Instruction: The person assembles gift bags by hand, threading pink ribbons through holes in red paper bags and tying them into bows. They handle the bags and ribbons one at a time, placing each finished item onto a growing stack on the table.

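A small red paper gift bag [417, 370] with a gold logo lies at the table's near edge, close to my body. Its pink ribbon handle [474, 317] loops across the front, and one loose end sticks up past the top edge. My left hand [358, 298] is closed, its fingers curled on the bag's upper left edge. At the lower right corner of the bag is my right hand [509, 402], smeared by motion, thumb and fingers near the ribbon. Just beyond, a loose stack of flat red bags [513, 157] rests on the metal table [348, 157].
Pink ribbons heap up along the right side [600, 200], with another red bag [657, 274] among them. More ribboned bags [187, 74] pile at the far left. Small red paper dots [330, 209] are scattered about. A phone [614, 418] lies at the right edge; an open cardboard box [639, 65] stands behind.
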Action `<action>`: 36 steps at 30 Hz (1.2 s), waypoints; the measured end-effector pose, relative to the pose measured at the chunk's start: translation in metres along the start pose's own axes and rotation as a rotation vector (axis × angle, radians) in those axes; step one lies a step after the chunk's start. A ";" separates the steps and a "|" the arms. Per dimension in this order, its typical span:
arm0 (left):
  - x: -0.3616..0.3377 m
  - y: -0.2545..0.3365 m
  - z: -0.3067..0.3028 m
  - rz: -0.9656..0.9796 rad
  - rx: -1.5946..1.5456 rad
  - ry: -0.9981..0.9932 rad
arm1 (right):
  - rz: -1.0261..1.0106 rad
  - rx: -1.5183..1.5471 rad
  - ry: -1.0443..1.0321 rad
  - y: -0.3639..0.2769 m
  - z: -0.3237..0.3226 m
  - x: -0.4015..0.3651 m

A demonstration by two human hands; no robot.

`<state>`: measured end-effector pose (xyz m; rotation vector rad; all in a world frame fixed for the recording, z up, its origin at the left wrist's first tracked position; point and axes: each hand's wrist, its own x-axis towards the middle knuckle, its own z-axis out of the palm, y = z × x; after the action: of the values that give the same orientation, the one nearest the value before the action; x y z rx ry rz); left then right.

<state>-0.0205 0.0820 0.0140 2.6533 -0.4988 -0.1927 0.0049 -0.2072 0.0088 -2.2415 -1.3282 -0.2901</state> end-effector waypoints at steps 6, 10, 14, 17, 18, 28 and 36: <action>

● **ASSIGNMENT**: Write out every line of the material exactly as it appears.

● **ANSWER FOR THIS EXERCISE**:
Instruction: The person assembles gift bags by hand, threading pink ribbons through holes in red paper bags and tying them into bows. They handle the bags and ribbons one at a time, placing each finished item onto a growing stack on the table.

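A small red paper gift bag [417, 370] with a gold logo lies at the table's near edge, close to my body. Its pink ribbon handle [474, 317] loops across the front, and one loose end sticks up past the top edge. My left hand [358, 298] is closed, its fingers curled on the bag's upper left edge. At the lower right corner of the bag is my right hand [509, 402], smeared by motion, thumb and fingers near the ribbon. Just beyond, a loose stack of flat red bags [513, 157] rests on the metal table [348, 157].
Pink ribbons heap up along the right side [600, 200], with another red bag [657, 274] among them. More ribboned bags [187, 74] pile at the far left. Small red paper dots [330, 209] are scattered about. A phone [614, 418] lies at the right edge; an open cardboard box [639, 65] stands behind.
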Action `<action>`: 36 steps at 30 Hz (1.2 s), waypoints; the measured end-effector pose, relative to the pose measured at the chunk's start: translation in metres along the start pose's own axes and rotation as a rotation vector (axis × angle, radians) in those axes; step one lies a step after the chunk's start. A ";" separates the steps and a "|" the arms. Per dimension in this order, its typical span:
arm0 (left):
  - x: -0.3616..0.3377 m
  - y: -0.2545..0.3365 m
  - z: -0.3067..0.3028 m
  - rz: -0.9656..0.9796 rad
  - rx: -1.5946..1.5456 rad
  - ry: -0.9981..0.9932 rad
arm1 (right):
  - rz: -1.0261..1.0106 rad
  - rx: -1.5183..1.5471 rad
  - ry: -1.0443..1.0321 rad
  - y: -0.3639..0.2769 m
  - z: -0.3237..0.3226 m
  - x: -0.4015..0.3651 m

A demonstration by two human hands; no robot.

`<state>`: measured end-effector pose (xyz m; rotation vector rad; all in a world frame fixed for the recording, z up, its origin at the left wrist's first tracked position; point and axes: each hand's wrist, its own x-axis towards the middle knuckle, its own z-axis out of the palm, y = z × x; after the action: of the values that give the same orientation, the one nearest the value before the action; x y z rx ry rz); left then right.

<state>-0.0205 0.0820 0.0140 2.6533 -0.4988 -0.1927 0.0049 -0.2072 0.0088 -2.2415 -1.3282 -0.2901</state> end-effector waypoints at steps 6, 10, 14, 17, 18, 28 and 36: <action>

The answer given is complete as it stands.